On Janna’s way to work this morning, she snapped this image with her iPhone and emailed it to me.  She’s done that in the past with a copper moon, and a Steve Jobs memorial, but these flowers, and this mourning this morning was different.

This shrine was filled with hurt and rage and you can find it all right now at the Barnes & Noble bookstore on the corner of West 8th Street and the Avenue of the Americas; for this is the spot where Mark Carson, a 32-year-old Gay man, was gunned down a few days ago — shot in the face by an impromptu stalker just for being who he was — and so the latest Greenwich Village New York City hate crime is now on the police blotter, written in blood on a public sidewalk.

After a few minutes, Mr. Carson and his friend continued on their way, assuming the exchange was over. The two men walked along West Eighth Street, but the gunman apparently did not want to let the matter drop. One of the gunman’s companions tried to talk him out of following Mr. Carson, according to the police. That companion left, the police said.

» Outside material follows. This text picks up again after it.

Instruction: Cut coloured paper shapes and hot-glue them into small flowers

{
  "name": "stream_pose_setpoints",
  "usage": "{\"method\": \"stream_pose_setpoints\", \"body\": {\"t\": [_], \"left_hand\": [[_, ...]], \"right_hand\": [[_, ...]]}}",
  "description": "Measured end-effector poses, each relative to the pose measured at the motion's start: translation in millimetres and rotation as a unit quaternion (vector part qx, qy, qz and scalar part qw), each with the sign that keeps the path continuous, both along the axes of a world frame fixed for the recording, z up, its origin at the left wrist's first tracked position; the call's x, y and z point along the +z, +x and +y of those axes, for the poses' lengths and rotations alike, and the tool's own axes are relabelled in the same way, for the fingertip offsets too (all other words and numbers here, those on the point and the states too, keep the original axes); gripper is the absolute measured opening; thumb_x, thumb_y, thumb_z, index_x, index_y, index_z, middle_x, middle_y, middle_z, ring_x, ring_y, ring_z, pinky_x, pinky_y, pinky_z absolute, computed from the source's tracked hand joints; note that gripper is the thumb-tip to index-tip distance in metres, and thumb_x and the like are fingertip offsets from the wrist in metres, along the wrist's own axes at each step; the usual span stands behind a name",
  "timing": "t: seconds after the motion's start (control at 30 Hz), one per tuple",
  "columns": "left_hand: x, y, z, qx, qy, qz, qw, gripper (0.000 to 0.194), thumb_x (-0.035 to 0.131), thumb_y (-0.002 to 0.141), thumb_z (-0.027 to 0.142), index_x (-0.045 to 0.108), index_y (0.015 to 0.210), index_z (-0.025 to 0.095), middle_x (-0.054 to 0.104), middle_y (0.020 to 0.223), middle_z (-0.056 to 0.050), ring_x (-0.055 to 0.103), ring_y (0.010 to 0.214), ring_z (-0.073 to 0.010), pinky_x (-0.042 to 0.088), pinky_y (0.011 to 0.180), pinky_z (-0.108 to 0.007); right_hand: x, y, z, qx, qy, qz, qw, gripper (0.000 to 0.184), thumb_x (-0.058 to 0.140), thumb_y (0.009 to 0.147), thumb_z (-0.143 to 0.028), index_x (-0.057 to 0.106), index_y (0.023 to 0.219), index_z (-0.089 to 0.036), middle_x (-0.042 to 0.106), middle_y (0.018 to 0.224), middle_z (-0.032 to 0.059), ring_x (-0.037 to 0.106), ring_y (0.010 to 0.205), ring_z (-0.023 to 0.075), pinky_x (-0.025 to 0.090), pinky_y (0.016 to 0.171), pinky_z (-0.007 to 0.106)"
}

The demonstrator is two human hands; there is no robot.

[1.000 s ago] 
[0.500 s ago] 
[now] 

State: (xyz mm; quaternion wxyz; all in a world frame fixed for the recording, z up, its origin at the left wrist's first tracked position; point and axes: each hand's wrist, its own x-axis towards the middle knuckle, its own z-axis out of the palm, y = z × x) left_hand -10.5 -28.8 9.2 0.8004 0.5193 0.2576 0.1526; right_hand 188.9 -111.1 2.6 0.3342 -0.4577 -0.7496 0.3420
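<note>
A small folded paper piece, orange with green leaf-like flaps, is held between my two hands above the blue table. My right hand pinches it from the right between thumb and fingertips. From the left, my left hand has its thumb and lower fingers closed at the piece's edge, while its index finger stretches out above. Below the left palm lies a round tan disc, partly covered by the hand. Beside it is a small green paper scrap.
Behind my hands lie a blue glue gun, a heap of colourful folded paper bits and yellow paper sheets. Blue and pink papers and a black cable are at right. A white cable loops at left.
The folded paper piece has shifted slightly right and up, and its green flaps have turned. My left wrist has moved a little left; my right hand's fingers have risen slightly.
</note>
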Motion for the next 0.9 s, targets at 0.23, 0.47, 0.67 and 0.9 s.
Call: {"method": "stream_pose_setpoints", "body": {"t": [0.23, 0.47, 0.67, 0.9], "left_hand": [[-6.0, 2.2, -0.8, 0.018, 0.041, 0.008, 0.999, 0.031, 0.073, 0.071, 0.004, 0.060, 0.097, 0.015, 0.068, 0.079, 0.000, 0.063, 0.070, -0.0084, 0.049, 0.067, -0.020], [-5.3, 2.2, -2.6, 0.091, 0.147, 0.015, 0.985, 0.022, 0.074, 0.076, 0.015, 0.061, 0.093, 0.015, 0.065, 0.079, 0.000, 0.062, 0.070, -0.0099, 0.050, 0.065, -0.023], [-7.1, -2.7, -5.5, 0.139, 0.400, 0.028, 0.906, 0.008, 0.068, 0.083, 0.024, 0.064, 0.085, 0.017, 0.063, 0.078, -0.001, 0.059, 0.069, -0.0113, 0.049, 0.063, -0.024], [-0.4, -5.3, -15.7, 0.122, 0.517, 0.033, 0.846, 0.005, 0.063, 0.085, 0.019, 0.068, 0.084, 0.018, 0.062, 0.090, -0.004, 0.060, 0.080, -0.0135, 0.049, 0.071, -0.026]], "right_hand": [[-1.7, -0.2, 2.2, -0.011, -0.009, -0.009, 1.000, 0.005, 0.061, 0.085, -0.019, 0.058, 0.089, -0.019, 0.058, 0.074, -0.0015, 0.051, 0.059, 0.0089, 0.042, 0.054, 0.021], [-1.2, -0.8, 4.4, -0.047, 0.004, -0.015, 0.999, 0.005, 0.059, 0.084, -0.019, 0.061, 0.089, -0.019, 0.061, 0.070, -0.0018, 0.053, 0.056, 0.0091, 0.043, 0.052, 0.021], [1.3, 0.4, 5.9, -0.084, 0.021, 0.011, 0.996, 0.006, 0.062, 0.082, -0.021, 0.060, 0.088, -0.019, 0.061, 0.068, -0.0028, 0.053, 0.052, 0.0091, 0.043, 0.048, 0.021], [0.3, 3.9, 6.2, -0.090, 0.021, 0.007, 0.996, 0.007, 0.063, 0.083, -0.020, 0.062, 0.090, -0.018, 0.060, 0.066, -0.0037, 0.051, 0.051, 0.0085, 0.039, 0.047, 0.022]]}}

The gunman caught up with Mr. Carson outside of a building at 60 West Eighth Street, and began shouting at him.  “Do you want to die here?” he asked Mr. Carson, according to Mr. Kelly, before pulling out the revolver and shooting Mr. Carson once in the cheek.

We know life is cheap — $6.66 is the going rate for the value of a person on the street — but this sort of madness is confounding.  Two men wanted to be left alone on an evening together, but because they were together, they were targeted for a killing.  They confronted the assassin.  They stood up to him.  They walked away.  Yet, in the end, one of them was shot dead in the face.

The random cheapness of life never stoops to conquer me — be it walking down the street and having your ponytail grabbed, or the spontaneous, but inchoate, ambush of a police office in Orange, or even murder at Ivy Hill — because we are all still inextricably bound together and tied to a final, shredded, shared end.

One death resolves into another, one life dominoes into the falling other — and in the end we only have ourselves, alone, and still yearning for obedience of body and comprehension of mind — while, in the final count, we all end up piled on top of each other just hoping to face the sky again.